La même source indique que l’absence d’un programme du FMI soulève des incertitudes quant au financement extérieur, et qu’il est crucial de déterminer comment cela affectera la Tunisie. Bien qu’un accord ait été conclu avec les autorités tunisiennes en octobre 2022 en vue d’être soumis au conseil d’administration du FMI, ce programme n’a pas été finalisé, ce qui ajoute une couche supplémentaire d’incertitude.

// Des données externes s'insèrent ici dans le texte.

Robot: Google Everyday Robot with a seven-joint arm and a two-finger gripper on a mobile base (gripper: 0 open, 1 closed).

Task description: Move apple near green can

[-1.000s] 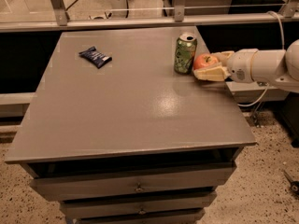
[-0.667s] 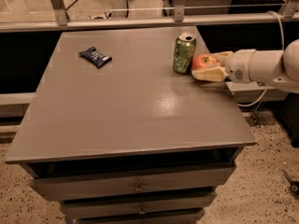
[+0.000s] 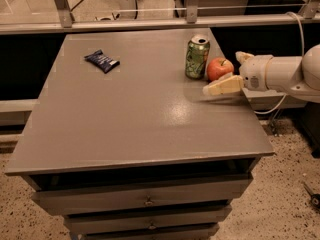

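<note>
The claw reaches in from the right of the green can with its two fingers spread wide. One finger lies in front of the apple and one behind it; whether either touches the fruit cannot be told. The apple sits on the grey tabletop just right of the can. A dark blue snack packet lies well left of the can.

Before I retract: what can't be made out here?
Camera view: whether the gripper, at the table's right edge beside the apple, grips it; the apple hides the contact.
Whether apple and green can touch: they overlap.
Arm past the wrist: cut by right edge.
</note>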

Et d’ajouter que si la Tunisie parvient à accélérer le rythme des réformes et à maintenir un niveau de financement suffisant, une légère reprise de la croissance à moyen terme est anticipée, ainsi qu’une stabilisation des déséquilibres macroéconomiques et budgétaires. Cette reprise pourrait permettre à l’économie de converger vers une trajectoire de croissance à long terme, tout en réduisant l’inflation et améliorant les conditions de financement.

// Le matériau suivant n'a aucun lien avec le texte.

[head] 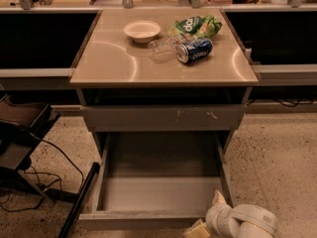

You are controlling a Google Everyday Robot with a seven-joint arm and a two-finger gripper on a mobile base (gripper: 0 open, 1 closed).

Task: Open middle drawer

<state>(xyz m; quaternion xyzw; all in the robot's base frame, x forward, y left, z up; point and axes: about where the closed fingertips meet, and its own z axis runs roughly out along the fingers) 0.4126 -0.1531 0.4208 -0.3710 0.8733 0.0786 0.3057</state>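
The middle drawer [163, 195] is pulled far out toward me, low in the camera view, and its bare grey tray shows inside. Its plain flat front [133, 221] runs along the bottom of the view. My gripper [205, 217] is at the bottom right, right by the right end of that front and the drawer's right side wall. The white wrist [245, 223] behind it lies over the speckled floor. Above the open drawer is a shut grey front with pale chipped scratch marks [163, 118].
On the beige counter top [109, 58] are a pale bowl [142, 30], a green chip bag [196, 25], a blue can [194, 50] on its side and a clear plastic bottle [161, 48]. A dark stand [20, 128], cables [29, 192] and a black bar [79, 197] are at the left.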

“Nous nous attendons à ce que l’économie accélère légèrement son rythme de croissance pour atteindre 3 % en 2025–2026. Cela impliquerait une lente convergence vers le milieu des années 2030 vers la trajectoire de croissance à long terme, dont l’économie s’est écartée pendant la crise du Covid-19. Nous prévoyons une légère diminution de l’inflation en raison de l’écart de production relativement important post-Covid et des légères augmentations des salaires publics suite à l’accord gouvernement-Ugtt de l’année dernière”, souligne le document.

En conclusion, les données de la Banque mondiale soulignent les défis économiques auxquels la Tunisie est confrontée et appellent à des réformes structurelles et à un financement adéquat pour stimuler la croissance et garantir la stabilité économique. La Tunisie doit travailler activement sur plusieurs fronts pour restaurer la confiance des investisseurs, encourager l’innovation et garantir la durabilité économique à long terme.